=== DATASET EXTRACT ===
╔══

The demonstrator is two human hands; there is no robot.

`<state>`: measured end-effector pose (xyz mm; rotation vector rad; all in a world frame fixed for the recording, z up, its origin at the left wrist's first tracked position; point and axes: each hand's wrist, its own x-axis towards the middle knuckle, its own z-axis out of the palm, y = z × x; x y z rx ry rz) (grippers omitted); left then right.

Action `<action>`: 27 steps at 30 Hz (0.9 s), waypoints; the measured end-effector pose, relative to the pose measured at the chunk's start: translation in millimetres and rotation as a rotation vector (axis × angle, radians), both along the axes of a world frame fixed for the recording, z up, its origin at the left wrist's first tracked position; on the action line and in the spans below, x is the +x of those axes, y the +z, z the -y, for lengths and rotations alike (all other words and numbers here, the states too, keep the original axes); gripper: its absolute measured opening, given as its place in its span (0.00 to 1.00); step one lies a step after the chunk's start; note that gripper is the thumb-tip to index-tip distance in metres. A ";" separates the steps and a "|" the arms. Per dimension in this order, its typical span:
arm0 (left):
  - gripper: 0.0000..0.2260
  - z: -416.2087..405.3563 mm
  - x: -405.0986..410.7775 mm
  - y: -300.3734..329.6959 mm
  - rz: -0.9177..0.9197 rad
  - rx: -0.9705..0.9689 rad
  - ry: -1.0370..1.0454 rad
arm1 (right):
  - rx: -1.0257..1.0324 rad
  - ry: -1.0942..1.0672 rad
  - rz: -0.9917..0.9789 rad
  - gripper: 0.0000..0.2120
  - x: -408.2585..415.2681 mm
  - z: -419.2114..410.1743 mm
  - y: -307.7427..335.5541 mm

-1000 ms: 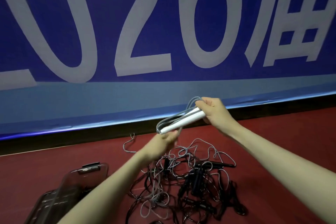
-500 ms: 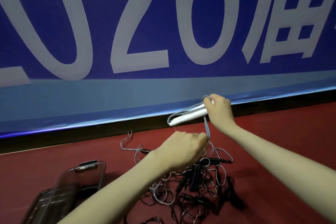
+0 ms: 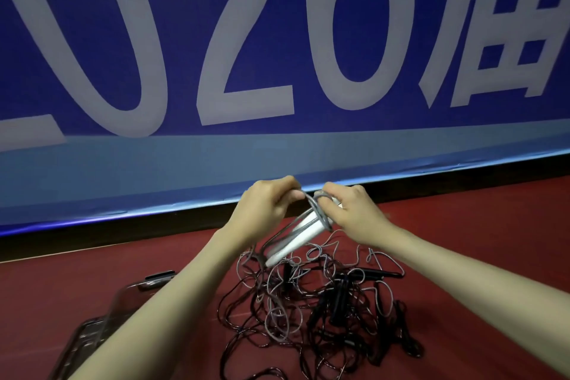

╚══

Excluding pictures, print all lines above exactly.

The demonstrator is two human hands; there is no robot.

`<state>`: measured end-effector pose (xyz mm; rotation vector rad; all in a world frame fixed for the recording, z up, its origin at the left wrist's first tracked position; point and axes: each hand's wrist, its own x-axis towards the middle knuckle, its own z-axis out of the palm, y = z × x; x y z rx ry rz) (grippers omitted); left then right.

Action `<action>`: 27 steps at 30 Hz (0.9 s), waypoints; the measured end-effector pose, relative to the pose measured at the chunk's start: translation in millimetres and rotation as a rotation vector (axis × angle, radians), both along the axes of a world frame fixed for the recording, z up, its origin at the left wrist's first tracked position; on the action line and in the spans below, x is the +x of those axes, y the +z, z the -y, for lengths and rotations alike (all other words and numbers here, the states too, keep the original axes); gripper: its absolute measured opening, given as its place in its span (0.00 to 1.00); step one lies a step after the chunk's start; note that gripper is the thumb-tip to index-tip distance in metres. A ";" separates the steps and a "|" the arms. Per dimension in this order, its typical span:
arm0 (left):
  - gripper: 0.0000..0.2260
  - z: -416.2087..405.3563 mm
  - x: -405.0986..410.7775 mm
  - y: -300.3734..329.6959 mm
  - rz: -0.9177..0.9197 rad
  - rx: -0.9705..0.9689 rad
  - ry: -1.0370..1.0454 rad
arm1 (right):
  - rx: -1.0257..1.0324 rad
  - ry: -1.0942..1.0672 rad
  - rz: -0.9917..0.9789 rad
  - gripper: 0.0000..0.2120
  - x: -408.2585..415.2681 mm
  - z: -419.2114..410.1743 mm
  - y: -307.7427..335.5541 mm

-1000 ms: 
-500 ms: 
+0 ms: 

This output requires nothing further.